Wang Liugen, Wang Yan, Xuan Chenxu, Zhang Bai, Wu Hanwen, Gao Jie
School of Artificial Intelligence and Computer Science, Jiangnan University, Wuxi, Jiangsu 214122, China.
School of Science, Jiangnan University, Wuxi, Jiangsu 214122, China.
Brief Bioinform. 2023 Jul 20;24(4). doi: 10.1093/bib/bbad255.
Studies have confirmed that the occurrence of many complex diseases in the human body is closely related to the microbial community, and microbes can affect tumorigenesis and metastasis by regulating the tumor microenvironment. However, there are still large gaps in the clinical observation of the microbiota in disease. Although biological experiments are accurate in identifying disease-associated microbes, they are also time-consuming and expensive. The computational models for effective identification of diseases related microbes can shorten this process, and reduce capital and time costs. Based on this, in the paper, a model named DSAE_RF is presented to predict latent microbe-disease associations by combining multi-source features and deep learning.
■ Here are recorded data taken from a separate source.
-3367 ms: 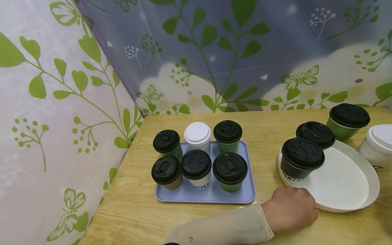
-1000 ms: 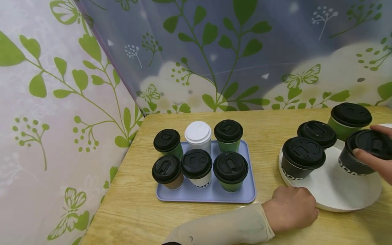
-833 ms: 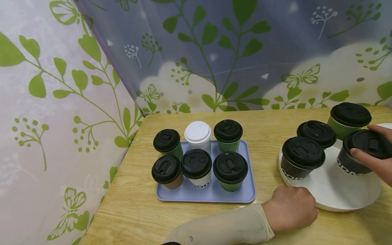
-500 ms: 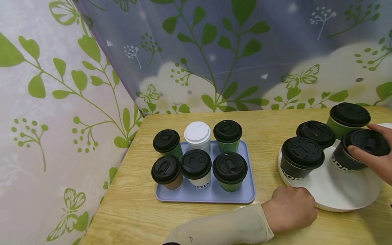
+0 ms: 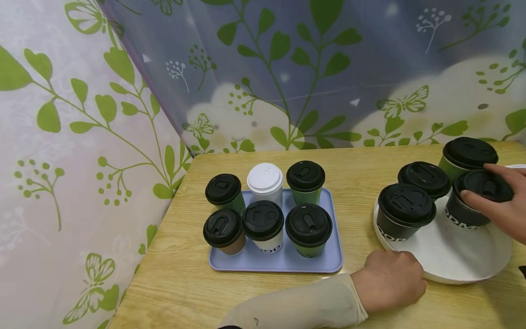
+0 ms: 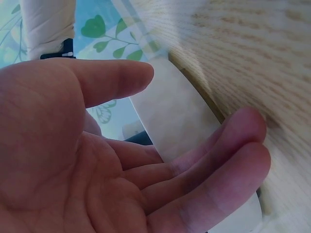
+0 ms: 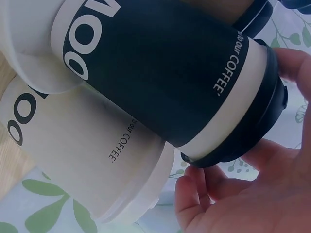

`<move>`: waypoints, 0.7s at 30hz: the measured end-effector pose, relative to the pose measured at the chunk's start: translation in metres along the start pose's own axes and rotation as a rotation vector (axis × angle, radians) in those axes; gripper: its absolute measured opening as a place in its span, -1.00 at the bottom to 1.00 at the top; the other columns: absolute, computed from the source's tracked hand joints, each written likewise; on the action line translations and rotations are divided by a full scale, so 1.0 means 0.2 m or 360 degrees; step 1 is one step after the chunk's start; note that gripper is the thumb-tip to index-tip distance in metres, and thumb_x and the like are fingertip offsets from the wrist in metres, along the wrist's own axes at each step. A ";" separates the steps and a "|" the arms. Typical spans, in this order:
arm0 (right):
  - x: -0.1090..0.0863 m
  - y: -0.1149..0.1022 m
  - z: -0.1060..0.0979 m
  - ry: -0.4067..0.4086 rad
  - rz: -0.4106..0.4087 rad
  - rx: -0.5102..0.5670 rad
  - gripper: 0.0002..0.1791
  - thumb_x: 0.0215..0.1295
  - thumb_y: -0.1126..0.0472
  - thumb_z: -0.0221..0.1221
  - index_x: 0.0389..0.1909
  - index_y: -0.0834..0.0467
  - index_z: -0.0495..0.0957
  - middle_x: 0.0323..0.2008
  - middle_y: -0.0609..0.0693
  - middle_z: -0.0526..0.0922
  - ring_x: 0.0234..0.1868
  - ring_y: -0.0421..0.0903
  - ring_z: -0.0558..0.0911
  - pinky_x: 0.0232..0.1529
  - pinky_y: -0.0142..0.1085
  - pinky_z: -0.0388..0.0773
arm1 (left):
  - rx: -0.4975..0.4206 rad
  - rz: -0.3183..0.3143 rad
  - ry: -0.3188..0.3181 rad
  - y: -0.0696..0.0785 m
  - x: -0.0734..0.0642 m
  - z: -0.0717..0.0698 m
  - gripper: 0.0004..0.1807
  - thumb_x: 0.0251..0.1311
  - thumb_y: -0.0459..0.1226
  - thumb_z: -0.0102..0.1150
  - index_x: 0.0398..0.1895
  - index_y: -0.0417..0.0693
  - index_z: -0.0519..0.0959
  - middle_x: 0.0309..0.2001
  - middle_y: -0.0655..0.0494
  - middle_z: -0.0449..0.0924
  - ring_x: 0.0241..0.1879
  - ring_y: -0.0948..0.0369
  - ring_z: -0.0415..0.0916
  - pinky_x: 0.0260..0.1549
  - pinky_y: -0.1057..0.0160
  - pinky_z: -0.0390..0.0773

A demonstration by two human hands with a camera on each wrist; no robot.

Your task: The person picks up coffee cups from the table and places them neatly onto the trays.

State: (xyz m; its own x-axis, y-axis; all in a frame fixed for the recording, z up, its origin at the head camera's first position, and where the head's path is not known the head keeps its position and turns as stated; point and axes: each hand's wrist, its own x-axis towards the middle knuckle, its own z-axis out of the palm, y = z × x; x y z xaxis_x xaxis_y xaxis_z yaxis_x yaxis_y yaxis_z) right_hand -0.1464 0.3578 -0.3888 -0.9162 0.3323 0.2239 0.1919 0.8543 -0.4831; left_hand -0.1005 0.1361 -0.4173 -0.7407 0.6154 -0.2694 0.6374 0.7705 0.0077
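My right hand point(image 5: 503, 201) pinches the black lid of a dark paper coffee cup point(image 5: 464, 212), thumb on the near side and fingers behind. The cup stands upright over the round white tray point(image 5: 460, 260). In the right wrist view, that same cup point(image 7: 160, 68) is large, with white lettering. Two black-lidded cups share the tray's left side: a dark one point(image 5: 404, 212) in front, another point(image 5: 424, 179) behind. My left hand point(image 5: 388, 281) rests at the tray's front left edge. In the left wrist view its fingers point(image 6: 209, 194) lie loosely bent against the tray wall point(image 6: 175, 107), thumb apart.
A lavender rectangular tray point(image 5: 275, 265) on the left bears several lidded cups, one of them white-lidded point(image 5: 265, 178). Behind the round tray stands a green cup point(image 5: 468, 155). A white cup point(image 7: 92, 150) stands beside the tray, mostly hidden by my right hand in the head view.
My right hand has come in from the right with the dark cup, brought it over the round tray and shifted it slightly left and back. The left hand has stayed in place.
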 end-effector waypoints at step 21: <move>0.12 0.18 0.11 -0.0028 -0.0023 0.0062 -0.01 0.44 -0.19 0.09 0.62 0.32 -0.07 0.50 0.51 0.02 0.48 0.51 0.08 0.37 0.41 0.10 | -0.0007 0.0017 -0.0016 0.00 -0.01 0.00 -0.73 0.45 0.11 0.08 -0.34 0.38 0.71 -0.28 0.52 0.56 -0.31 0.42 0.53 -0.59 0.19 0.52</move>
State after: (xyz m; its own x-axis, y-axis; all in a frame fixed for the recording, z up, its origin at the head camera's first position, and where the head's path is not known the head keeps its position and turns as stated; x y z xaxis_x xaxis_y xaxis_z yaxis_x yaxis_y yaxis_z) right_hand -0.1698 0.3877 -0.4181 -0.9249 0.3127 0.2164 0.1649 0.8425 -0.5128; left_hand -0.1002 0.1351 -0.4161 -0.7317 0.6220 -0.2787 0.6443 0.7646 0.0147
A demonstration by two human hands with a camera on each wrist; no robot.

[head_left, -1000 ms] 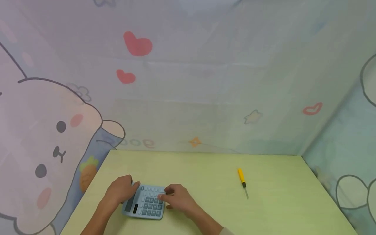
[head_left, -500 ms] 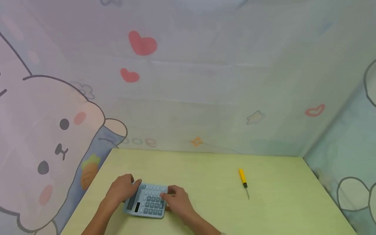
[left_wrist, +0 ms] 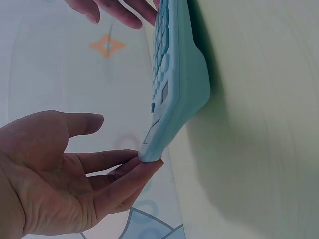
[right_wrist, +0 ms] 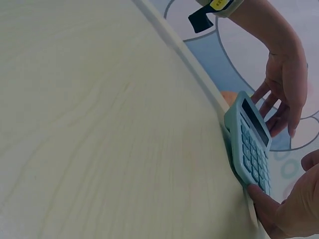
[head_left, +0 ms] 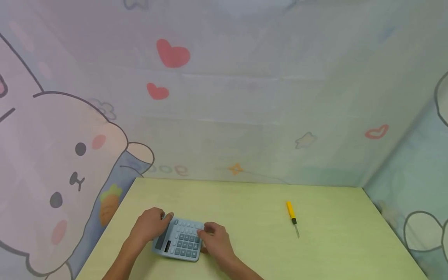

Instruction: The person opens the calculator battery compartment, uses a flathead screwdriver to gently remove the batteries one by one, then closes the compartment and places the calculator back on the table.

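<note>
A pale blue calculator [head_left: 179, 240] lies face up on the table's left part, turned so that its display strip is at the left. My left hand [head_left: 148, 225] is at the display end. In the left wrist view, its extended fingertips touch that end of the calculator [left_wrist: 187, 74], while the thumb stands clear of it. Beside the opposite end is my right hand [head_left: 216, 241]. The right wrist view has a finger of this hand [right_wrist: 294, 206] against the edge of the calculator [right_wrist: 249, 144], with the thumb raised off the keys.
A screwdriver [head_left: 291, 212] with a yellow handle lies to the right on the pale green table [head_left: 245, 217]. Behind the table hangs a printed cloth [head_left: 224, 97] with hearts and a cartoon rabbit, and cloth also closes off both sides.
The head view has shifted a little, carrying the whole scene slightly right. The calculator and both hands have edged a bit further right along the table. Both hands stay at its two ends.
</note>
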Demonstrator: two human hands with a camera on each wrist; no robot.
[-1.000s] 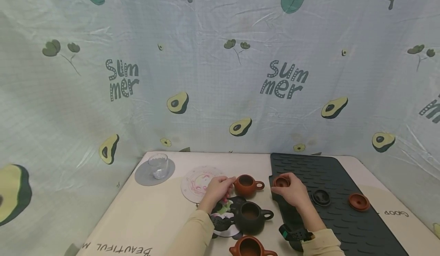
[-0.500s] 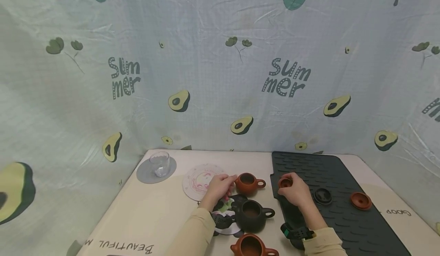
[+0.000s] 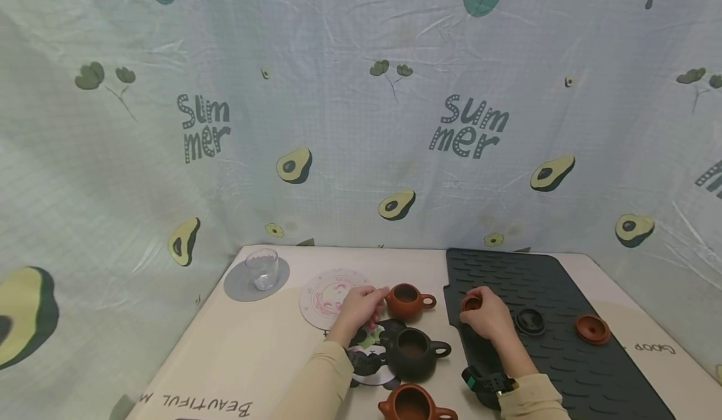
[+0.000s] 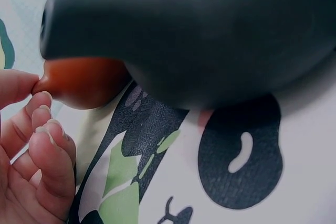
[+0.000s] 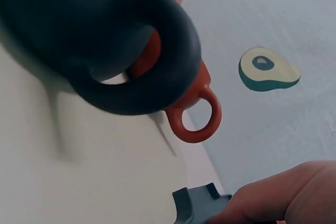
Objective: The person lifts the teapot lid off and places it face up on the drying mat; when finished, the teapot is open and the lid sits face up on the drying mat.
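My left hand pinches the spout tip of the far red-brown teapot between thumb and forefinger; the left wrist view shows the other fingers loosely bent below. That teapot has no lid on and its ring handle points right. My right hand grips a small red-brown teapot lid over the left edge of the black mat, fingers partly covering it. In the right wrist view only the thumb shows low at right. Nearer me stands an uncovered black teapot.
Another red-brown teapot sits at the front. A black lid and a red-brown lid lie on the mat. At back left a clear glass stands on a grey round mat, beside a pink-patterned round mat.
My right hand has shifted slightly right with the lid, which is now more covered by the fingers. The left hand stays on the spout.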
DSAE_RF calculates four similarities between microbes and diseases, which are then used as feature vectors for the disease-microbe pairs. Later, reliable negative samples are screened by k-means clustering, and a deep sparse autoencoder neural network is further used to extract effective features of the disease-microbe pairs. In this foundation, a random forest classifier is presented to predict the associations between microbes and diseases. To assess the performance of the model in this paper, 10-fold cross-validation is implemented on the same dataset. As a result, the AUC and AUPR of the model are 0.9448 and 0.9431, respectively. Furthermore, we also conduct a variety of experiments, including comparison of negative sample selection methods, comparison with different models and classifiers, Kolmogorov-Smirnov test and t-test, ablation experiments, robustness analysis, and case studies on Covid-19 and colorectal cancer. The results fully demonstrate the reliability and availability of our model.
研究证实,人体中许多复杂疾病的发生与微生物群落密切相关,微生物可通过调节肿瘤微环境影响肿瘤的发生和转移。然而,疾病中微生物群的临床观察仍存在很大差距。虽然生物学实验在识别与疾病相关的微生物方面很准确,但它们也耗时且昂贵。用于有效识别与疾病相关微生物的计算模型可以缩短这一过程,并降低资金和时间成本。基于此,本文提出了一种名为DSAE_RF的模型,通过结合多源特征和深度学习来预测潜在的微生物-疾病关联。DSAE_RF计算微生物与疾病之间的四种相似度,然后将其用作疾病-微生物对的特征向量。随后,通过k均值聚类筛选可靠的负样本,并进一步使用深度稀疏自动编码器神经网络提取疾病-微生物对的有效特征。在此基础上,提出了一种随机森林分类器来预测微生物与疾病之间的关联。为了评估本文模型的性能,在同一数据集上进行了10折交叉验证。结果,该模型的AUC和AUPR分别为0.9448和0.9431。此外,我们还进行了各种实验,包括负样本选择方法的比较、与不同模型和分类器的比较、柯尔莫哥洛夫-斯米尔诺夫检验和t检验、消融实验、稳健性分析以及针对新冠肺炎和结直肠癌的案例研究。结果充分证明了我们模型的可靠性和可用性。